Materials and Methods
The cohort for our retrospective study was derived from the ongoing AREN03B2 study of the Children’s Oncology Group. The study was approved by the institutional review boards of all participating institutions and was compliant with the Health Insurance Portability and Accountability Act. Written informed consent was obtained from all parents or guardians before enrollment in AREN03B2. Patients were enrolled from 204 institutions between February 2006 and December 2010. Per the study protocol, all children with a newly diagnosed renal mass are eligible for the study. At the time of enrollment, the institution is required to submit a chest CT scan and a contrast material–enhanced CT scan or magnetic resonance (MR) image of the abdomen and pelvis for central imaging review. Local institutions are also required to submit surgical notes and pathology slides from biopsy and/or nephrectomy specimens for central review by the study surgeons and pathologists, respectively.
In AREN03B2, the presence or absence of Wilms tumor rupture was determined by central review of surgical and pathologic findings. Preoperative tumor rupture is considered to be present if the surgical note documents the presence of capsular breach, peritoneal implants, or hemorrhagic fluid in the peritoneal cavity at laparotomy, before intervention on the tumor. Pathologic findings supporting the presence of rupture include identification of gross evidence of rupture by the institutional pathologist or histologic evidence of perirenal soft-tissue reaction and/or hemorrhage and tumor fragmentation on central review, in confirmation with central surgical review. As of December 2010, 1853 patients with Wilms tumor were enrolled in AREN03B2. Preoperative tumor rupture was present at central surgical and pathology review in 88 of the 1853 subjects. To perform a matched-pair analysis, we attempted to match each case (Wilms tumor with rupture) with a control (Wilms tumor without rupture at both surgical and pathology review) according to age (within 6 months) and tumor weight (within 50 g). This resulted in a total of 70 matched pairs. Contrast-enhanced CT scans of the abdomen and pelvis were not available for central radiology review in four of these subjects, resulting in a sample size of 136, with 67 cases and 69 controls.
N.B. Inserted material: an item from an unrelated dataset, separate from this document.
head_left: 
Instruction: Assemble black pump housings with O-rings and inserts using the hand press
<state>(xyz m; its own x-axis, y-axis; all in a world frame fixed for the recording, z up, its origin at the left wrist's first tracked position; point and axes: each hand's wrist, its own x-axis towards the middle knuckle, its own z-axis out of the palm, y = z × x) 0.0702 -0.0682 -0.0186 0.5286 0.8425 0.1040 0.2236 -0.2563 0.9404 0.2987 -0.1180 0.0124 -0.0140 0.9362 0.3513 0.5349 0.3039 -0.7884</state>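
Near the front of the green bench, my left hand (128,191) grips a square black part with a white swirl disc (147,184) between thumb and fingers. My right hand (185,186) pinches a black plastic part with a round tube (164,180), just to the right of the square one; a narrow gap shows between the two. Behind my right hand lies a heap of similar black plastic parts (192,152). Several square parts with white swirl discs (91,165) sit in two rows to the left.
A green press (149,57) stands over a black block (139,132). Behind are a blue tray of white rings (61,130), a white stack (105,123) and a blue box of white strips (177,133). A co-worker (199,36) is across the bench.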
CT Technique and Image Evaluation
In the AREN03B2 study protocol, all institutions are advised to perform contrast-enhanced CT of the abdomen and pelvis during the portal venous phase of contrast material injection. All submitted CT scans had been performed with intravenous contrast material administration, and 104 of the 136 subjects had received intraluminal bowel contrast material as well. Portal venous phase images were available for review in all 136 cases, and additional multiphase imaging had also been performed in 37 subjects (precontrast imaging, n = 12; arterial phase imaging, n = 8; and delayed phase imaging, n = 22). The distribution of the reconstructed section thickness of the CT scans submitted for central review was as follows: 5 mm (67 subjects), 3–4.9 mm (46 subjects), less than 3 mm (22 subjects), and more than 5 mm (one subject). Axial images and multiplanar reconstructions (sagittal and coronal) were available for review in 107 subjects, whereas only axial images were available in 29 subjects.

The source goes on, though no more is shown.